The current issue of _Budo_ (Dr. Christian Harfouche of Shorite-Ryu Tai Jutsu fame on the cover) also has an article on Sambo, detailing some of the basic techniques.


----------



## sniperB-4 (Oct 19, 2003)

is there any similarity between military sambo and systema?


----------



## arnisador (Dec 6, 2003)

The Throws and Take-downs of Sombo Russian Wrestling, by Geoff Thompson (Summersdale Publishers, 2001)

This book is part of a series of grappling books by self-defense instructor Geoff Thompson. The other books in the series, according to his website, are The Throws & Take-downs of Judo, The Throws & Take-downs of Freestyle Wrestling, and The Throws & Take-downs of Greco-Roman Wrestling. There are 87 numbered pages, plus ads for other books by the author; the pictures are black-and-white. Vadim Kolganov contributed a brief section on the History of Sombo.

Mr. Thompson is perhaps best known as an ex-bouncer. He now has a number of books out, including a novel, plus videos, CDs, etc. In fact, there is a Sombo Russian Wrestling video available at his site.

The focus of this book is "vertical grappling," and in particular take-downs from the clinch. The stated focus is on self-defense, though the techniques are all demonstrated with the fighters wearing a judo-style jacket and shorts.

The writing is simple and clear, as though directed at a low reading level. There are occasional jokes thrown in that don't quite seem to work, but they are minor distractions. There is a profusion of run-on sentences but I did not notice many typos.

Mr. Thompson believes in the value of grappling, though he considers it a second-best strategy--one to be used when striking fails.
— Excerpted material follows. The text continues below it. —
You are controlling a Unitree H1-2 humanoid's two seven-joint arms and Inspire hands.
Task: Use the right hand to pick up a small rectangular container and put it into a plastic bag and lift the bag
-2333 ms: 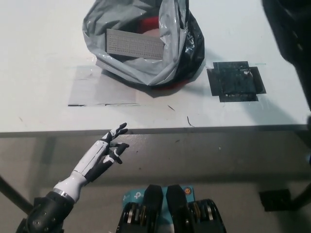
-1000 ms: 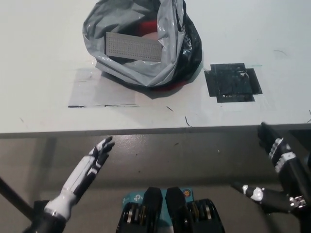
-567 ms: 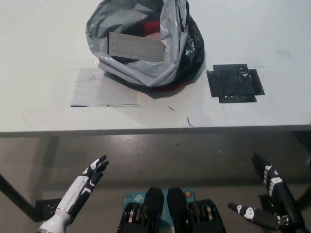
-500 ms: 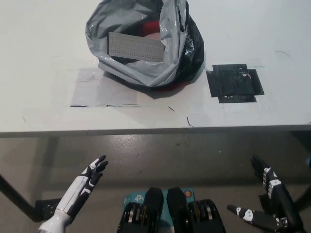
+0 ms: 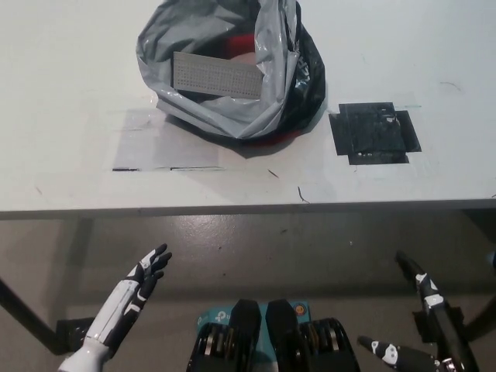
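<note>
A grey plastic bag (image 5: 232, 70) sits crumpled and open on the white table (image 5: 70, 85) at the back middle. Inside it a grey rectangular container (image 5: 215, 75) lies flat, with something red (image 5: 242, 39) showing behind it. My white left hand (image 5: 133, 291) hangs below the table's front edge at the lower left, fingers spread, holding nothing. My black right hand (image 5: 422, 325) is low at the bottom right, also below the table, fingers apart and empty. Both hands are far from the bag.
A black square patch (image 5: 374, 132) lies flat on the table to the right of the bag. A faint grey rectangle (image 5: 159, 143) is marked on the table left of the bag. The table's front edge (image 5: 248, 209) runs across the middle, with floor below.
My left hand has dropped from the table edge to well below it. My right hand has come into view at the lower right and sunk lower. The bag has not moved.
</note>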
On the modern ascendancy of fancy kicking arts, he writes: "The fundamental movements of the grappling arts, so often ignored due to the 'ugly duckling' syndrome, have risen to the surface and the swan of real combat has blossomed." Grappling systems have been tested, and they work--unlike certain trendy martial arts, he implies.
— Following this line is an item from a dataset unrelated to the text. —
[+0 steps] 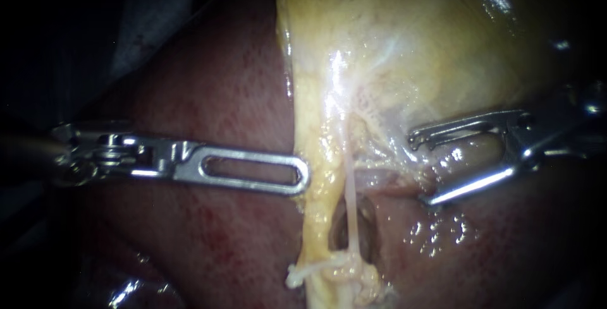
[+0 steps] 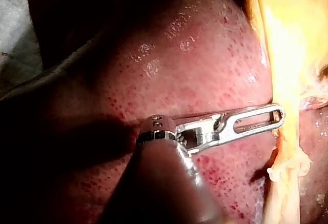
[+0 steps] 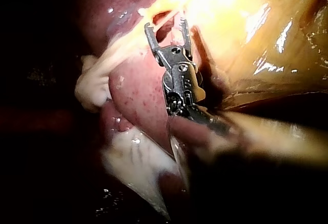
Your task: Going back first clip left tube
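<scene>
The left tube (image 1: 314, 220), which we take to be the yellowish strand beside a thin pale tube (image 1: 351, 205), runs down from the gallbladder (image 1: 411, 31) across the liver (image 1: 221, 94). It is near mid-view in the endoscope.

We judge the step to be the retreat after clipping. The right instrument (image 1: 422, 169) stands just right of both tubes, its claw released and wide. A glistening membrane (image 1: 386, 138) lies close against its tips.

The left instrument (image 1: 302, 176) has its claw clenched on nothing, with the tip touching the left tube's edge.

The next move calls for drawing the right instrument out along its own shaft without snagging that membrane, while the left stays quiet.

We can see no clip on either tube. The right shaft is lost in darkness, and the tubes' lower ends are cut off below a pale knot.
</scene>
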You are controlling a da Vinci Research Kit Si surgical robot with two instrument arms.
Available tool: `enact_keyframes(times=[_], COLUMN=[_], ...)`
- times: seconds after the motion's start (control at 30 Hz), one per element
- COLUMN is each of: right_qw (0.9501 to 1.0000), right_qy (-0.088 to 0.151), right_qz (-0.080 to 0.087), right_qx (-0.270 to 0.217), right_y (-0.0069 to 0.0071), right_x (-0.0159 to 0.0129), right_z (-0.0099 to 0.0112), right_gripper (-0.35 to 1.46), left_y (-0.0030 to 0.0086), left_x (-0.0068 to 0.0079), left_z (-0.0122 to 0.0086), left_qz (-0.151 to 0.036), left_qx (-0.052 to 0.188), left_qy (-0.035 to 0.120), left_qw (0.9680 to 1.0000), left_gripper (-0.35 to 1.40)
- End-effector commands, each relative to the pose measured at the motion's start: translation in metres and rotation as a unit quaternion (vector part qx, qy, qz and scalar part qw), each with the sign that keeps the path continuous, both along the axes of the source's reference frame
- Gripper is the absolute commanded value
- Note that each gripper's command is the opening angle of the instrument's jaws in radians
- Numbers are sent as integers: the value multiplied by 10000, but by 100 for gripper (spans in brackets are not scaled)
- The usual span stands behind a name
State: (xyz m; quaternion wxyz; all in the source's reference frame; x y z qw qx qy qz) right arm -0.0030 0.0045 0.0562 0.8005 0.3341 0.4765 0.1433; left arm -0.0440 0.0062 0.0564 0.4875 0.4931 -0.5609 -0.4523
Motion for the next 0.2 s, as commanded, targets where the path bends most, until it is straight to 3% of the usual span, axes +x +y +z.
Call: enact_keyframes(times=[0.03,0.2], right_qw=[10000,10000], right_qy=[0,0], right_qz=[0,1], right_qx=[0,0], right_y=[0,0], right_x=[0,0], right_z=[0,0], right_gripper=[53,53], left_y=[0,0], left_x=[1,1], left_z=[-1,-1], left_qz=[-1,0], left_qx=[3,4], left_qy=[-3,-5], left_qw=[10000,10000], left_gripper=[-35,-35])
He also makes a good point when he writes: "A lot of what happens in floor fighting[...]is wholly determined by how you got there in the first place.[...]we tend to practice ground fighting from a neutral position where both fighters have an equal start. In a real situation thee is no such luxury[...]." He further states: "[...]many opponents in a live scenario will not allow you to throw them cleanly, they will grip you as though their very lives depend upon it and drag you to the floor with them[...]." This then explains why he has written a series on take-downs; it will be much easier to be victorious in grappling if you start from a dominant position, and that is determined by the take-down...a take-down which your opponent will want to prevent from happening. The moral of the story, then, is that a good take-down is the first step to successful ground-fighting. This isn't the first time I've seen this point made but it came across particularly well here.

I liked the discussion of different scenarios, such as whether the opponent has on a T-shirt, no shirt, a heavy jacket, etc., and the fact that slight variations of the techniques were usually demonstrated. Ten techniques are shown, each in its own short chapter (plus variations on these technqiues and an introductory chapter on gripping).

Unfortunately, there were too few pictures per technique. In Chapter 6, for example (Single Leg Pick-up, Minor Inner Reap), there are two pictures for the main technique--the pictures seem to have the wrong handedness for the description in the text in this case--plus one picture for a variation. This is simply too little, especially since the technique descriptions are generally modest in length (one or two double-spaced pages--often just two paragraphs).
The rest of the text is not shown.